Alberto Acosta (Plurinational Union of the Left): An intellectual and a political leader with a long record of affinity with the social movements. He supported Correa’s presidential candidacy after he resigned as President Alfredo Palacio’s minister of finance in 2005. He was part of Correa’s cabinet as minister of energy and later presided over the Constituent Assembly that wrote the new constitution until Correa disagreed with his views and forced him to resign. Acosta has promised to restore democracy, to promote sustainable development with the participation of the state and private sector, and preserve Ecuador’s natural spaces.
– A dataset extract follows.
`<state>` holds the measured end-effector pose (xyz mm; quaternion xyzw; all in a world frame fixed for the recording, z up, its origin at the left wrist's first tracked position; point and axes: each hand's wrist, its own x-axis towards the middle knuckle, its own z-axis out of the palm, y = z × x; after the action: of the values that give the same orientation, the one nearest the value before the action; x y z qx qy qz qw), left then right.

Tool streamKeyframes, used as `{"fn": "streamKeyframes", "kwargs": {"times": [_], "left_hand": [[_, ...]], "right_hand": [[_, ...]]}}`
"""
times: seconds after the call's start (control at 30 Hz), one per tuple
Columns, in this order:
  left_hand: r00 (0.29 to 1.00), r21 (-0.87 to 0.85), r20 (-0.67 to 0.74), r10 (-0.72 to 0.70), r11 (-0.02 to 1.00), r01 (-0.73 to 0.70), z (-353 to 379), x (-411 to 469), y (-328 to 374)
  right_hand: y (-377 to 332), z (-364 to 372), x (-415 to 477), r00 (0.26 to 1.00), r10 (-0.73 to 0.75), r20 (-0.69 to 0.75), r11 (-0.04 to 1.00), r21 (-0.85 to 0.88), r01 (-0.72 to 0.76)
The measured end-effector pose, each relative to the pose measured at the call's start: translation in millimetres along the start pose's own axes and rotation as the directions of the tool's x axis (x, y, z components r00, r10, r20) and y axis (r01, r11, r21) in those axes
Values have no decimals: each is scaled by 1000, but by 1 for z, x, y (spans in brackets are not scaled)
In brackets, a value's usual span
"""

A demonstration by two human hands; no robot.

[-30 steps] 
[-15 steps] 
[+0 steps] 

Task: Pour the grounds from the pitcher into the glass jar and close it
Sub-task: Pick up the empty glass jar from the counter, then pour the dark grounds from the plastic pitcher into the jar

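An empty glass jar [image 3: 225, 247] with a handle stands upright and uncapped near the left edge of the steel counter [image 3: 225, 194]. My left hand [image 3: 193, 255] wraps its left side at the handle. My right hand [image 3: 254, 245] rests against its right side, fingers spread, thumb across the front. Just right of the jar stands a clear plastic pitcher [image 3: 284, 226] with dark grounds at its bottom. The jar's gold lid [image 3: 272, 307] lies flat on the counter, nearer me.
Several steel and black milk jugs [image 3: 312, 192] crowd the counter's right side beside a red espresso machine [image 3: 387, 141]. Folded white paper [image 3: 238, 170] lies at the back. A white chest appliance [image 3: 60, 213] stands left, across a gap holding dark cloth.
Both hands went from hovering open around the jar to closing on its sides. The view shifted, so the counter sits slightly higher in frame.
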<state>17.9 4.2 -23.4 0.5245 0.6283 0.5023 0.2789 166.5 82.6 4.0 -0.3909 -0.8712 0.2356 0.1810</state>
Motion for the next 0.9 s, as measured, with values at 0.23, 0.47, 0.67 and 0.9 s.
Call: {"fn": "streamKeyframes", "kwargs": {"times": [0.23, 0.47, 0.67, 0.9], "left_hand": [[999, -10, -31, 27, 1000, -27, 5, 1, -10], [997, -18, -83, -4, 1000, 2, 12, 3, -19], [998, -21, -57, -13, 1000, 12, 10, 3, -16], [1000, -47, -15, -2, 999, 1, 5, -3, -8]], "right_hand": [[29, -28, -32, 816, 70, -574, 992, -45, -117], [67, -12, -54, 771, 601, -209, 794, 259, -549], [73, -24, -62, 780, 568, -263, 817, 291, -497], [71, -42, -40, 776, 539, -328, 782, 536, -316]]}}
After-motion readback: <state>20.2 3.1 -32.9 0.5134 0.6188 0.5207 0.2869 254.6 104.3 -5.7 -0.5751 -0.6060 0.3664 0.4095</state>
Acosta authored an initiative to protect the Yasuni reserve.
Alvaro Noboa (Institutional Renewal Party of National Action): Considered the wealthiest man in Ecuador, son of a successful entrepreneur who made his fortune in bananas. Noboa ran for president in 1998 with the support of the populist leader Abdala Bucarám and his party, losing to Jamil Mahuad. Running in 2006, he won the first round, though he lost in the second to Rafael Correa. Noboa proposes a free market economic model. Yet, he has promised to continue Correa’s extractive policies in order to finance health and education. He also has promised to change the constitution to eliminate the reelection.
Nelson Zavala (Ecuadoran Roldosista Party): Candidate for Abdala Bucarám’s populist Roldosista Party, which supported Correa until last year. Zavala is an assembly member and evangelical preacher with strong conservative beliefs. His main proposal is to restore ethical and moral values in the educational system. Like others, he has promised to respect democracy and human rights. And he has pledged to prosecute Correa and members of his government for corruption. Ecuador’s gay community has criticized Zavala for some of his social commentary.
Mauricio Rodas (Societal Movement for More United Action): An energetic attorney who founded an organization in Mexico for the promotion of democracy and development called “Ethos.” Rodas is an outsider and some analysts believe he could surge ahead, though polls show no such indication. He portrays himself as the only candidate with no links to the old political system. After his return to Ecuador to participate in the campaign, he founded the Societal Movement for More United Action (SUMA) to promote responsible government. He backs sustainable development and abolishing presidential reelection.
Norman Wray (Rupture 25): A young lawyer and environmental activist, Wray is a member of the movement Ruptura de los 25 that formed part of Correa’s Alianza PAIS coalition. He was member of the Constituent Assembly in 2008 and, later, the National Assembly. He was elected member of the Quito Metropolitan Council and supported Correa until 2011, when Ruptura broke with the Alianza. Wray advocates investment in health and education. He promises to restore democracy, respect the division of powers, and favors an independent judiciary.
Ecuadorans have plenty of choices. However, it is too hard to say at this point whether there will be a strong turnout on election day, and whether Correa, the leading candidate, will have enough votes to win on the first ballot.
Gustavo Palacio is a political analyst and former Ecuadoran diplomat.